Logarithm of the contributions to the Rosseland mean opacities (see text) in the (T, Ne) plane, plotted according to the same scale. Its lower limit is set to −2.5, and the smallest scattering contributions are upper limits. κtot is the RMO considering all the absorption processes, κtot − P is the RMO without process P, P being one of the opacity sources (lines b-b, photoionisation b-f, reverse bremsstrahlung f-f, or scattering, scatt).
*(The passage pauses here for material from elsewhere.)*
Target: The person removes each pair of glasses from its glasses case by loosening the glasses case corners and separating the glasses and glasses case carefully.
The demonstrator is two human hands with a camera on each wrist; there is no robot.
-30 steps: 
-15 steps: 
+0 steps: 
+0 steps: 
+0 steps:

Figure 3 shows the spectra of the different absorption processes for two sets of (T, Ne): the set shown in the upper panel is in the Z-bump, more specifically, in a region in which line absorption dominates the RMO and where the contribution of photoionisation is the smallest. The lower panel refers to conditions where photoionisation is the main absorption process and where the bound-bound opacity is close to its lowest contribution. The effect of the weighting by the temperature derivative of the Planck function is evident: any absorption process that has significant cross sections around the maximum of F(u) will be a main contributor to the RMO. Scattering is not shown not only because of its negligible contribution, but mostly because it is not considered in the rest of this work. Its actual effect is to be computed after the mixture of the medium defined, so that the number of free electrons per atom and the ionisation fractions for the different elements in the stellar conditions are known.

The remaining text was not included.